Just curious: What information is missing?

Carl Eugen
Zhong Li Feb. 21, 2019, 5:43 a.m. UTC | #4
> From: ffmpeg-devel [mailto:ffmpeg-devel-bounces@ffmpeg.org] On Behalf

> Of Mark Thompson

> Sent: Thursday, February 21, 2019 5:32 AM

> To: ffmpeg-devel@ffmpeg.org

> Subject: Re: [FFmpeg-devel] [PATCH v2 3/6] lavc/qsvdec: Replace current

> parser with MFXVideoDECODE_DecodeHeader()

> 

> On 20/02/2019 02:58, Zhong Li wrote:

> > Using MSDK parser can improve qsv decoder pass rate in some cases (E.g:

> > sps declares a wrong level_idc, smaller than it should be).

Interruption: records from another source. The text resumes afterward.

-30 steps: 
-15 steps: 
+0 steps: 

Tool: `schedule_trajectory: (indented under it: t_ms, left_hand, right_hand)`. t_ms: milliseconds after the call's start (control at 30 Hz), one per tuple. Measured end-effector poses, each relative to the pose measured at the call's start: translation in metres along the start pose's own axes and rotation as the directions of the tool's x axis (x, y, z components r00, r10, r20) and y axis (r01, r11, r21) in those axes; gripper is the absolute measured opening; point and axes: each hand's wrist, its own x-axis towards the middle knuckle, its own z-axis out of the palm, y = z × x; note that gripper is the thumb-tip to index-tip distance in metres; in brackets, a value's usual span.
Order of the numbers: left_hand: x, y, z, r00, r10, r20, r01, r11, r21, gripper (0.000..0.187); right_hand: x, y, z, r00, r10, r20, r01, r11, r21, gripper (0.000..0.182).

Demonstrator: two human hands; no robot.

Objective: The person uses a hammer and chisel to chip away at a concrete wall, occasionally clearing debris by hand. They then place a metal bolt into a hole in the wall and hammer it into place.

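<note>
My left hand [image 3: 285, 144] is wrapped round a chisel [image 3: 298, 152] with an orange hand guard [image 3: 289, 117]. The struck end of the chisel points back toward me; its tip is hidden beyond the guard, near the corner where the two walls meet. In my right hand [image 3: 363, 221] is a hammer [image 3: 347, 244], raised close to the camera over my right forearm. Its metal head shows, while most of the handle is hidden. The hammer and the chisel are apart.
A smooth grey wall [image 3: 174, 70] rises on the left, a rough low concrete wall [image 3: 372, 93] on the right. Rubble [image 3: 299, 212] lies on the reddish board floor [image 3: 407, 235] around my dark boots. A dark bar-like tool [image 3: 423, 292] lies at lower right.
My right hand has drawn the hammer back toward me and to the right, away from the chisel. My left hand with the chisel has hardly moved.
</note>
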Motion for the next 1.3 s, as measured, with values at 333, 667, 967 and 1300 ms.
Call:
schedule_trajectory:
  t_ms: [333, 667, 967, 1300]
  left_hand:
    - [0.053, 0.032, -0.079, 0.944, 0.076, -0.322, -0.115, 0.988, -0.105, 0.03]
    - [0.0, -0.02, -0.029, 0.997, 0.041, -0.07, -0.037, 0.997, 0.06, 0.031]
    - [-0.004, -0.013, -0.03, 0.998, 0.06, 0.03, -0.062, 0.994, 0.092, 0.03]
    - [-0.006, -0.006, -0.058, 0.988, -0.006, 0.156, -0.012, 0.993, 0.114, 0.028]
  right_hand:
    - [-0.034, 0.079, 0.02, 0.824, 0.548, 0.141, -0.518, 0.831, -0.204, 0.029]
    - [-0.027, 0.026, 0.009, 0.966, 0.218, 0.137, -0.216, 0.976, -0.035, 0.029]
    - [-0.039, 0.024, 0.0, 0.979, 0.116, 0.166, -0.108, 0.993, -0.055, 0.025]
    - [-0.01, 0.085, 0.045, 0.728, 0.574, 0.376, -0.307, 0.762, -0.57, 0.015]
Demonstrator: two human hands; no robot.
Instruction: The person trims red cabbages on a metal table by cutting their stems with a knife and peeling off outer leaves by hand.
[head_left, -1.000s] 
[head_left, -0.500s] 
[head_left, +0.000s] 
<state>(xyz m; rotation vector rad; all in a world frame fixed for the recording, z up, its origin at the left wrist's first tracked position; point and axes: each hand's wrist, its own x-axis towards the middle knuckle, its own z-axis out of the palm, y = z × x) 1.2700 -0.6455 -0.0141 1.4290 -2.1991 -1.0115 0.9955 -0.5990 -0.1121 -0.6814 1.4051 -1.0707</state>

> > And it is necessary for adding new qsv decoders such as MJPEG and VP9

> > since current parser can't provide enough information.

>

> Can you explain the problem with level_idc?  Why would the libmfx parser

> determine a different answer?


Detail discussion is here: https://github.com/Intel-Media-SDK/MediaSDK/issues/582 
"Some clips declare a wrong level_idc, smaller than it should be", for example, a clip declare a level_idc= 1.0, but other sps/pps paramters such as resolution or reference number is out of scope. 
I believe this is a very common issue, many clips don't declare a correct level, and it should be decoded with decoder error detecting.
Currently internal parser is just reading what is the level_idc is, there is no error handing. Thus making MSDK decoding error

> Given that you need the current parser anyway (see previous mail), it would

> likely be more useful to extend it to supply any information which is missing.

> 

> > Actually using MFXVideoDECODE_DecodeHeader() was disscussed at

> > https://ffmpeg.org/pipermail/ffmpeg-devel/2015-July/175734.html and

> > merged as commit 1acb19d, but was overwritten when merged libav

> patches (commit: 1f26a23) without any explain.

> 

> I'm not sure where the explanation for this went; maybe it was only

> discussed on IRC.

> 

> The reason for using the internal parsers is that you need the information

> before libmfx is initialized at all in the hw_frames_ctx case (i.e. before the

> get_format callback which will supply the hardware context information),

> and once you require that anyway there isn't much point in parsing things

> twice for the same information.


As I see, there are very limited information needed before init a libmfx session (we must <and only need> init a libmfx session before call MFXVideoDECODE_DecodeHeader() ): There are resolution and pix_fmt. 
As you can see from my current implementation, I don't call internal parser before init the session, we are assuming a resolution (It may be provided from libavformat, but not must as Hendrik's comment) and pix_fmt (we assume it is NV12), and will correct it after MFXVideoDECODE_DecodeHeader().
It probably means we need to init the session twice for the first decoding call (e.g hevc/vp9 10bit clips, or resolution is not provided somewhere such as libavformat), but it is just happens when the first call (if header information is not changed after that) and the assumed resolution/pix_fmt is not correct.  
I think it is higher efficient than parse twice for every decoding calling, and it is not a workaround way since we still need to handling resolution/pix_fmt changing cases. 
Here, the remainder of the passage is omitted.